[Required action]
Could you return every line of the material that contains the word "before"?

● ● ●

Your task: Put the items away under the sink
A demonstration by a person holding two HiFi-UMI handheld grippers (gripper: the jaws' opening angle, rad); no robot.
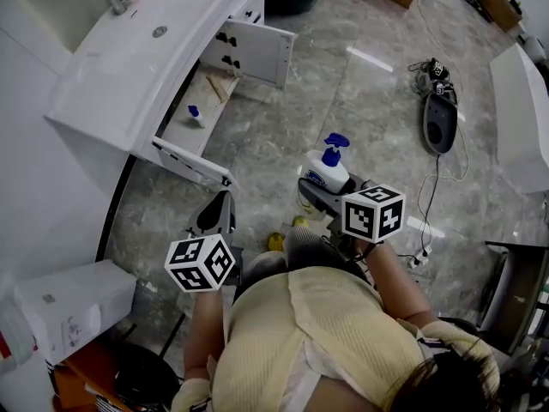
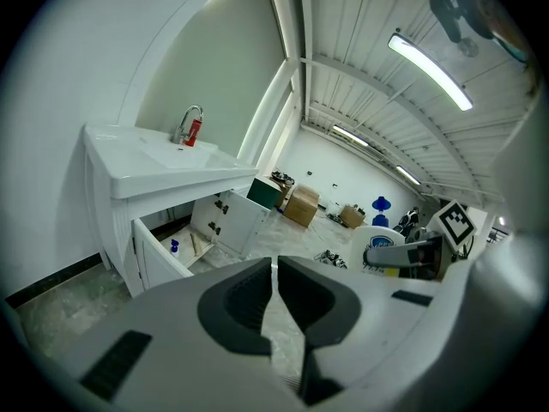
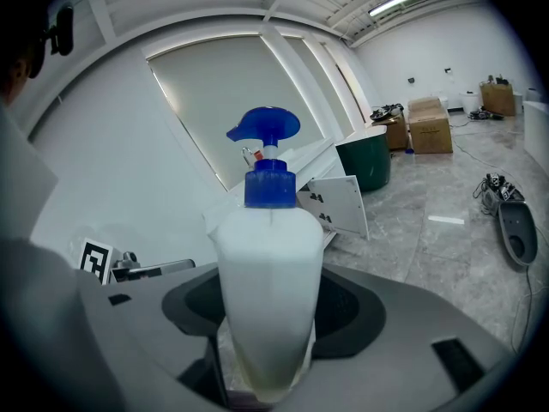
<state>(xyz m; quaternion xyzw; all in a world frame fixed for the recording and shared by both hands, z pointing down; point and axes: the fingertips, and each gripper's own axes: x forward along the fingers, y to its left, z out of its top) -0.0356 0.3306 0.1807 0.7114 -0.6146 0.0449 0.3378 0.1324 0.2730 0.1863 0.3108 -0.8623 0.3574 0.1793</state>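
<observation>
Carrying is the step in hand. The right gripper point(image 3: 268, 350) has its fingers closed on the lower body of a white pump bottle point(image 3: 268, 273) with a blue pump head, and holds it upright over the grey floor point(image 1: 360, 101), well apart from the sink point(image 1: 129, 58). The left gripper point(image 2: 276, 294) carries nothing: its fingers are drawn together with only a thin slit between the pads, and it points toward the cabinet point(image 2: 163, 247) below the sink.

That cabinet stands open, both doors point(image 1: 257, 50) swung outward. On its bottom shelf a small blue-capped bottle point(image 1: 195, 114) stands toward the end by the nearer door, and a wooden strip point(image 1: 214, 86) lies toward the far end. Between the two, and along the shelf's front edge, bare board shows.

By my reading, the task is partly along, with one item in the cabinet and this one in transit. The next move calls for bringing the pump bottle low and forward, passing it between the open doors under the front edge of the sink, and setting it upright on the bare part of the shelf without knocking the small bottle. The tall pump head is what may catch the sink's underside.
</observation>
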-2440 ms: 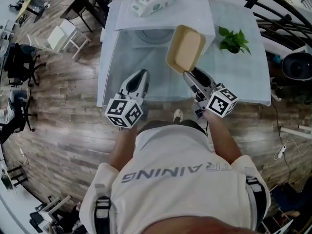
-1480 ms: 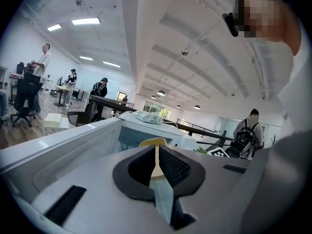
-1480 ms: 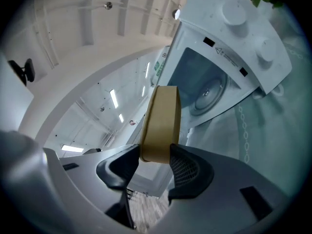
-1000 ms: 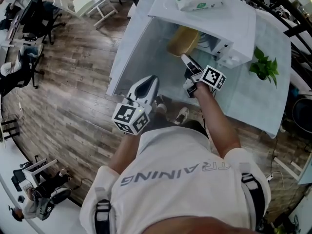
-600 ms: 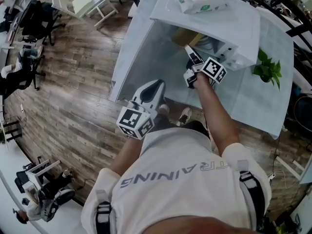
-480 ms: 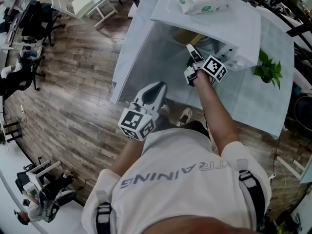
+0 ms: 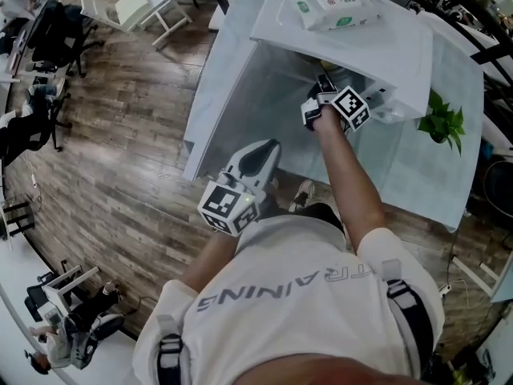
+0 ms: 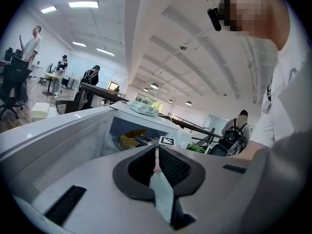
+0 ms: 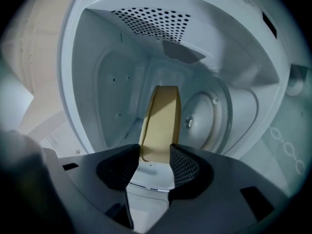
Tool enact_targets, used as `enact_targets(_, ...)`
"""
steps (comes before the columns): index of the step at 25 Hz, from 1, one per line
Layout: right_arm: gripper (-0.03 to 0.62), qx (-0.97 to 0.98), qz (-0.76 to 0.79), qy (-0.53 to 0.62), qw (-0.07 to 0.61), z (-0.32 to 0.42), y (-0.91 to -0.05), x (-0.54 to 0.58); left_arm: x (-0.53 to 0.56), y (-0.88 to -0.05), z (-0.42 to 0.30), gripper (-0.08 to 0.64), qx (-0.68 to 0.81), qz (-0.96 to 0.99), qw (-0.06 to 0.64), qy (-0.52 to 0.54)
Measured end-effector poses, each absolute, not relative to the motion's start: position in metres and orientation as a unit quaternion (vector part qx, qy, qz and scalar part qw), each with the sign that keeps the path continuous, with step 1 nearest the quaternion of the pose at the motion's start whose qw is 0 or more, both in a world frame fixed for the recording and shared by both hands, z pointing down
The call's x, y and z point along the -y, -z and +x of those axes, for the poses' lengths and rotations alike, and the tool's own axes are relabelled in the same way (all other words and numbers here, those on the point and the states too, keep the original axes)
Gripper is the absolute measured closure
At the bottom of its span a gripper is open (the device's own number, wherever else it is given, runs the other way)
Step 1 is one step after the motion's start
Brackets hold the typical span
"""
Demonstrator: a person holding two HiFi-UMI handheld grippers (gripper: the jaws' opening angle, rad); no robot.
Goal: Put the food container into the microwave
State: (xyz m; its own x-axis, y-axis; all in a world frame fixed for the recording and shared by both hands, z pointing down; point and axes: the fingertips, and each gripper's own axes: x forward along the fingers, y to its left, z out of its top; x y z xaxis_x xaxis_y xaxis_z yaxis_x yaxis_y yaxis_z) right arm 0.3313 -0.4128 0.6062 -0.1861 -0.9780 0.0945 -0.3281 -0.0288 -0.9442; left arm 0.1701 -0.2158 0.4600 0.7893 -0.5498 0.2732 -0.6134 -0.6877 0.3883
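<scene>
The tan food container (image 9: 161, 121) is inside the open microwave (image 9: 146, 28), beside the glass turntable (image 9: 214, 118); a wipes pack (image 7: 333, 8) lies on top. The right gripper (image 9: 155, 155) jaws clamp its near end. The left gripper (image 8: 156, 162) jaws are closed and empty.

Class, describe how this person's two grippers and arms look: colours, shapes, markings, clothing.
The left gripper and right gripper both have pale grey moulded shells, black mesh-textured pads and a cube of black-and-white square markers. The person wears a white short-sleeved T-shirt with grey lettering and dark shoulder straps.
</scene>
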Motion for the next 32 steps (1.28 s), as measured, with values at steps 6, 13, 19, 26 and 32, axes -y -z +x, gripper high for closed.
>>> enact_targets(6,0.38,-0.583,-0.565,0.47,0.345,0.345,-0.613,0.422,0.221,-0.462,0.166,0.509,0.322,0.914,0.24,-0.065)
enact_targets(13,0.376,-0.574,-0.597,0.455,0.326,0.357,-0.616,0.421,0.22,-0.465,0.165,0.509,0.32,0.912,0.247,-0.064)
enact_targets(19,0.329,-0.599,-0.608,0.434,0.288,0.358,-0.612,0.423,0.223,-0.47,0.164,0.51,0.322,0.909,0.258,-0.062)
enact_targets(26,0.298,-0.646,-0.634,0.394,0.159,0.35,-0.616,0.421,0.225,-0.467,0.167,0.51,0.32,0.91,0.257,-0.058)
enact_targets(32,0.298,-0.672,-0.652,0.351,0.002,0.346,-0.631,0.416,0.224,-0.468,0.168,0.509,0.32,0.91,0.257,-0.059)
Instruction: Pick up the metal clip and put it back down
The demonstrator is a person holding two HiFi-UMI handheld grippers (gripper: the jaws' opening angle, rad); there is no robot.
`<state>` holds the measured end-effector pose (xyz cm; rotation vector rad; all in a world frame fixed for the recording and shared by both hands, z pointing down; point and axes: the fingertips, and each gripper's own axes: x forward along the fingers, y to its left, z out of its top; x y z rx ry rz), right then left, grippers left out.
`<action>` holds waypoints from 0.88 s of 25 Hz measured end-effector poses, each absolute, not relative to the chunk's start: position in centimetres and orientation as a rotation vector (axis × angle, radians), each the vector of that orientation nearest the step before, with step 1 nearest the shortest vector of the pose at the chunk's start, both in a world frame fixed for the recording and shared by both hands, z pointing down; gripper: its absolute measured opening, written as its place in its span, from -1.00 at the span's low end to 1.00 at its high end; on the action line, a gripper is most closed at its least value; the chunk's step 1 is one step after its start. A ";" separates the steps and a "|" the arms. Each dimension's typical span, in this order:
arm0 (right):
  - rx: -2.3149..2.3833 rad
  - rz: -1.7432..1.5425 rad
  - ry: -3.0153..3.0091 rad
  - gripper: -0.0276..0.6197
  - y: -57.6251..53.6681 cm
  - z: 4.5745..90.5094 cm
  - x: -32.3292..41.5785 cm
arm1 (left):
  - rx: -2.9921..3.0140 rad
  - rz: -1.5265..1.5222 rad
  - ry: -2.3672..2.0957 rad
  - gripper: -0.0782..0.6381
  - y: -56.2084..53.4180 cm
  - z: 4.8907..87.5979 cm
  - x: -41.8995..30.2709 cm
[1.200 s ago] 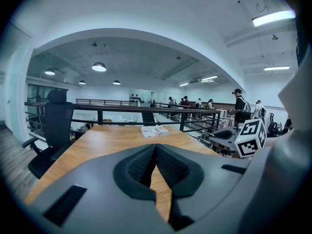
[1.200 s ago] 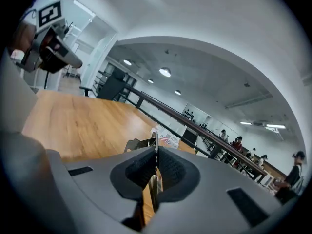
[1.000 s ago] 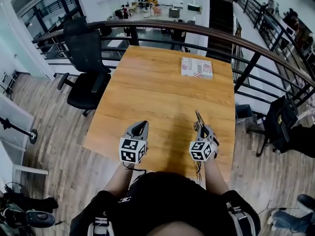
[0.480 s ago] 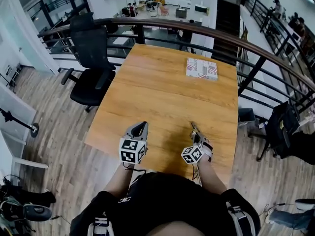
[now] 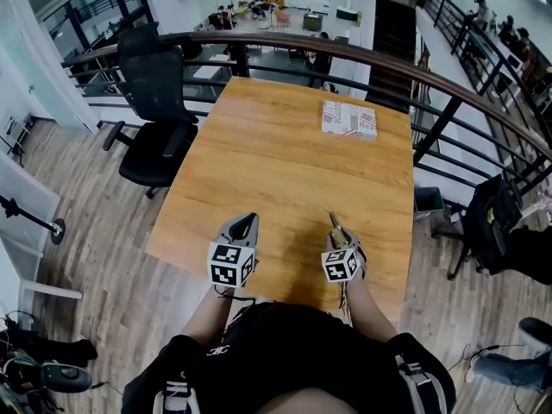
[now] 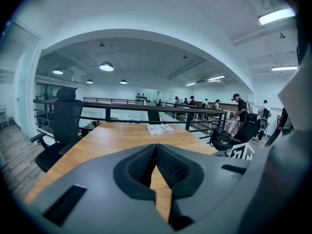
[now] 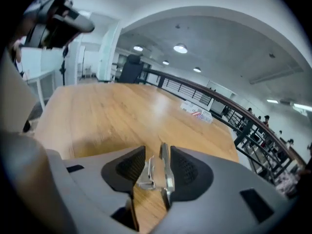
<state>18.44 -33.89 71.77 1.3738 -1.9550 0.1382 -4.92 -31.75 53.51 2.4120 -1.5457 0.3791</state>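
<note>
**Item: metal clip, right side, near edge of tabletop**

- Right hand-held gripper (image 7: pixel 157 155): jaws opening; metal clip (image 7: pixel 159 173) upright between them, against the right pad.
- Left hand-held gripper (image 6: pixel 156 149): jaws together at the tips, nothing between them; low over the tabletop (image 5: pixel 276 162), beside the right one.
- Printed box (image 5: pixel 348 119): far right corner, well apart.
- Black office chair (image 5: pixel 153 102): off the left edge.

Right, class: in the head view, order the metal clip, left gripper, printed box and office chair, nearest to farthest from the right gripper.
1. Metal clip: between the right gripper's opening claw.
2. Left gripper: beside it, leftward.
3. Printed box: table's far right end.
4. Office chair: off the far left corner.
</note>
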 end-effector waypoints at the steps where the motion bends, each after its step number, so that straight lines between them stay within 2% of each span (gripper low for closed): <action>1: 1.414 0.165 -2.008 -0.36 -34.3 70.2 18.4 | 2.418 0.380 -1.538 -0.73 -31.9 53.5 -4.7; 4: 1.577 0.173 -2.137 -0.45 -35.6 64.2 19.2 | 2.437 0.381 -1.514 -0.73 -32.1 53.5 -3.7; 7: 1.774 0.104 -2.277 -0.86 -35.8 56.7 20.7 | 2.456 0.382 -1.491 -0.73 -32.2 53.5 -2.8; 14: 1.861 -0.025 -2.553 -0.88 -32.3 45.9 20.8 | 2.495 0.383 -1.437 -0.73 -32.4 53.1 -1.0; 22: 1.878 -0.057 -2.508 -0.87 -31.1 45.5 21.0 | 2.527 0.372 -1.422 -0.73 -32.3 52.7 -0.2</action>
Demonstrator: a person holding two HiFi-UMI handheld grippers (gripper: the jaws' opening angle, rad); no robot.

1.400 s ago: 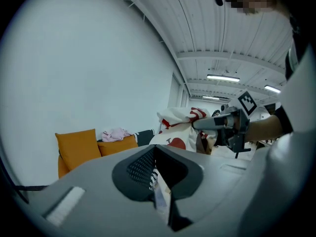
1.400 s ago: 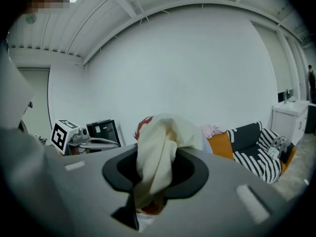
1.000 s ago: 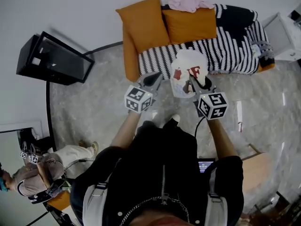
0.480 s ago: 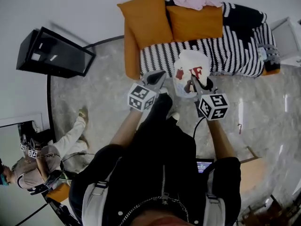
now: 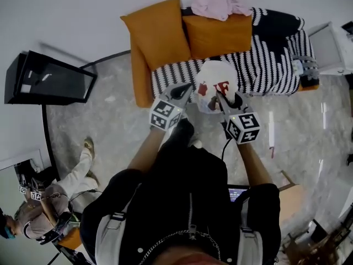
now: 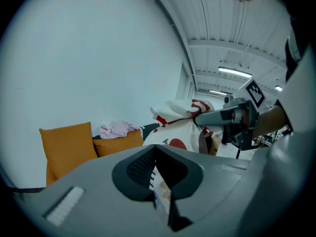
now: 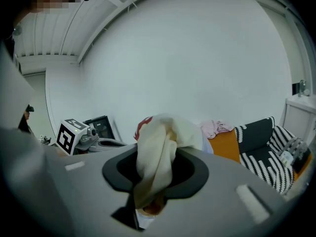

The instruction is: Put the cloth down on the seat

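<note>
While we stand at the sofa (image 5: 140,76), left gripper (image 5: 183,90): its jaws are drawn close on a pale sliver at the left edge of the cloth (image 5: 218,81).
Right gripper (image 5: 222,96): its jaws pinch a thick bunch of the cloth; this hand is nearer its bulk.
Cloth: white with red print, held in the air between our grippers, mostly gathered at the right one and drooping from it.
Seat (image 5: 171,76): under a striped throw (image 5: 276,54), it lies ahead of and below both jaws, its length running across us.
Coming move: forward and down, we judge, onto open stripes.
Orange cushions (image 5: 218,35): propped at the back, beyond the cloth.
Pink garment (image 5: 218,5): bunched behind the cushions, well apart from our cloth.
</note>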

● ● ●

[Problem solution]
steps (comes before the columns): index of the step at 25 Hz, from 1, one per line
`<action>` holds waypoints from 0.88 s of 25 Hz measured end-effector poses, each absolute, not relative to the chunk's start: position in centimetres and orientation as a rotation vector (axis × angle, radians), each the vector of that orientation nearest the step before, with step 1 nearest the shortest vector of the pose at the chunk's start, both in a world frame fixed for the recording and shared by both hands, z pointing down; gripper: its absolute measured opening, written as its place in its span, from -1.00 at the span's low end to 1.00 at its high end; on the action line, a gripper is most closed at its least value; the chunk's step 1 is one step after its start. A ";" separates the steps and a "|" the arms. Each dimension's typical span, in this order:

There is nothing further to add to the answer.